-- Task --
Please transcribe the data that follows, keeping every line exact.

-- Data block --
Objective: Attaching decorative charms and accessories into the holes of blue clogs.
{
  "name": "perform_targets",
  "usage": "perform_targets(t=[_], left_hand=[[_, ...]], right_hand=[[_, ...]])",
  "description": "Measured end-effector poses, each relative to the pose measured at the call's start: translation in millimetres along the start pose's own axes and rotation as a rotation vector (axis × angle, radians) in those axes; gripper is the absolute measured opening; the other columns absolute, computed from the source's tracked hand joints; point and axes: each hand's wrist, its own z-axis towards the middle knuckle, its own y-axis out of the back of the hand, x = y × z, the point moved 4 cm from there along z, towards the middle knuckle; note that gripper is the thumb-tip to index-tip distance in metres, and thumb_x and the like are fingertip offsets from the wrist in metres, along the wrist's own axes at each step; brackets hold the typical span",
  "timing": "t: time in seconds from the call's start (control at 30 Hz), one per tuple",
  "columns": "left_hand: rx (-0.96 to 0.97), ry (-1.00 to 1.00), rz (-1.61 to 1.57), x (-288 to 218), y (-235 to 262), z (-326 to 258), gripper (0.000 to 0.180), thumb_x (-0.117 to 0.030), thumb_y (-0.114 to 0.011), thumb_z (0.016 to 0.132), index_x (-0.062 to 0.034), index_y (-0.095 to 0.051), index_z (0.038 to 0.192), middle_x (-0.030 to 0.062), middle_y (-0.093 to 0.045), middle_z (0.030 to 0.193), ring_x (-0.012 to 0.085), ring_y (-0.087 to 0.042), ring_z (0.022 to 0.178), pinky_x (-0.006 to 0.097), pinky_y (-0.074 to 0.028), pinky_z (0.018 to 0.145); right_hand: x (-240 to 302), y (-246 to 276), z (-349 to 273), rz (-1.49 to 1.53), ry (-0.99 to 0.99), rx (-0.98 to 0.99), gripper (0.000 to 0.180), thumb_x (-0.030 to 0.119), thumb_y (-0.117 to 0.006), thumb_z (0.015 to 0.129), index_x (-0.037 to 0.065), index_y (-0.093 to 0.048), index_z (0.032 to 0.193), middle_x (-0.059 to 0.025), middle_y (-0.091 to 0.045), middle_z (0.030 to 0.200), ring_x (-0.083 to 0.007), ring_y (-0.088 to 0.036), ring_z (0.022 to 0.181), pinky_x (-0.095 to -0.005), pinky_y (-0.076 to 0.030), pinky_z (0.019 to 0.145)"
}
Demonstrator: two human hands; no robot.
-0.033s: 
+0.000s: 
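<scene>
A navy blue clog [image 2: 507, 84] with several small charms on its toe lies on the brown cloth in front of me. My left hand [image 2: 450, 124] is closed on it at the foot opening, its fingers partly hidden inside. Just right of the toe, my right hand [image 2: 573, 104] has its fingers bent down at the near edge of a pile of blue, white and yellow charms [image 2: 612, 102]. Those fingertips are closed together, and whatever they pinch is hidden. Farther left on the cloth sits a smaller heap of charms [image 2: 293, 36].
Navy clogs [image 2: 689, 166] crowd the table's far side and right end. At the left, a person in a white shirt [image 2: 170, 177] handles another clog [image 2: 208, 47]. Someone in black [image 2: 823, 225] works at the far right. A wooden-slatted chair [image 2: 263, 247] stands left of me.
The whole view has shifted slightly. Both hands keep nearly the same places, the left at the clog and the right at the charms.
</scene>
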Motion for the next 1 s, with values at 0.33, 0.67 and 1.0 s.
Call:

-- Exercise answer --
Objective: Attaching decorative charms and accessories into the holes of blue clogs.
{
  "name": "perform_targets",
  "usage": "perform_targets(t=[_], left_hand=[[_, ...]], right_hand=[[_, ...]])",
  "description": "Measured end-effector poses, each relative to the pose measured at the call's start: translation in millimetres along the start pose's own axes and rotation as a rotation vector (axis × angle, radians) in those axes; gripper is the absolute measured opening; the other columns absolute, computed from the source's tracked hand joints; point and axes: each hand's wrist, its own z-axis towards the middle knuckle, its own y-axis out of the back of the hand, x = y × z, the point moved 4 cm from there along z, towards the middle knuckle; note that gripper is the thumb-tip to index-tip distance in metres, and thumb_x and the like are fingertip offsets from the wrist in metres, along the wrist's own axes at each step; brackets hold the typical span",
  "timing": "t: time in seconds from the call's start (control at 30 Hz), one per tuple",
  "columns": "left_hand: rx (-0.96 to 0.97), ry (-1.00 to 1.00), rz (-1.61 to 1.57), x (-288 to 218), y (-235 to 262), z (-326 to 258), gripper (0.000 to 0.180), thumb_x (-0.117 to 0.030), thumb_y (-0.114 to 0.011), thumb_z (0.016 to 0.132), index_x (-0.062 to 0.034), index_y (-0.095 to 0.051), index_z (0.038 to 0.192), middle_x (-0.030 to 0.062), middle_y (-0.093 to 0.045), middle_z (0.030 to 0.193), ring_x (-0.012 to 0.085), ring_y (-0.087 to 0.042), ring_z (0.022 to 0.178), pinky_x (-0.006 to 0.097), pinky_y (-0.074 to 0.028), pinky_z (0.018 to 0.145); right_hand: x (-240 to 302), y (-246 to 276), z (-349 to 273), rz (-1.49 to 1.53), ry (-0.99 to 0.99), rx (-0.98 to 0.99), gripper (0.000 to 0.180), thumb_x (-0.030 to 0.119), thumb_y (-0.117 to 0.006), thumb_z (0.015 to 0.129), index_x (-0.037 to 0.065), index_y (-0.093 to 0.048), index_z (0.032 to 0.193), middle_x (-0.059 to 0.025), middle_y (-0.091 to 0.045), middle_z (0.030 to 0.200), ring_x (-0.083 to 0.007), ring_y (-0.088 to 0.036), ring_z (0.022 to 0.181), pinky_x (-0.095 to -0.005), pinky_y (-0.076 to 0.030), pinky_z (0.019 to 0.145)"
}
Demonstrator: two human hands; no robot.
-0.033s: 
+0.000s: 
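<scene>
A navy blue clog [image 2: 507, 84] with several small charms on its toe lies on the brown cloth in front of me. My left hand [image 2: 450, 124] is closed on it at the foot opening, its fingers partly hidden inside. Just right of the toe, my right hand [image 2: 573, 104] has its fingers bent down at the near edge of a pile of blue, white and yellow charms [image 2: 612, 102]. Those fingertips are closed together, and whatever they pinch is hidden. Farther left on the cloth sits a smaller heap of charms [image 2: 293, 36].
Navy clogs [image 2: 689, 166] crowd the table's far side and right end. At the left, a person in a white shirt [image 2: 170, 177] handles another clog [image 2: 208, 47]. Someone in black [image 2: 823, 225] works at the far right. A wooden-slatted chair [image 2: 263, 247] stands left of me.
The whole view has shifted slightly. Both hands keep nearly the same places, the left at the clog and the right at the charms.
</scene>
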Motion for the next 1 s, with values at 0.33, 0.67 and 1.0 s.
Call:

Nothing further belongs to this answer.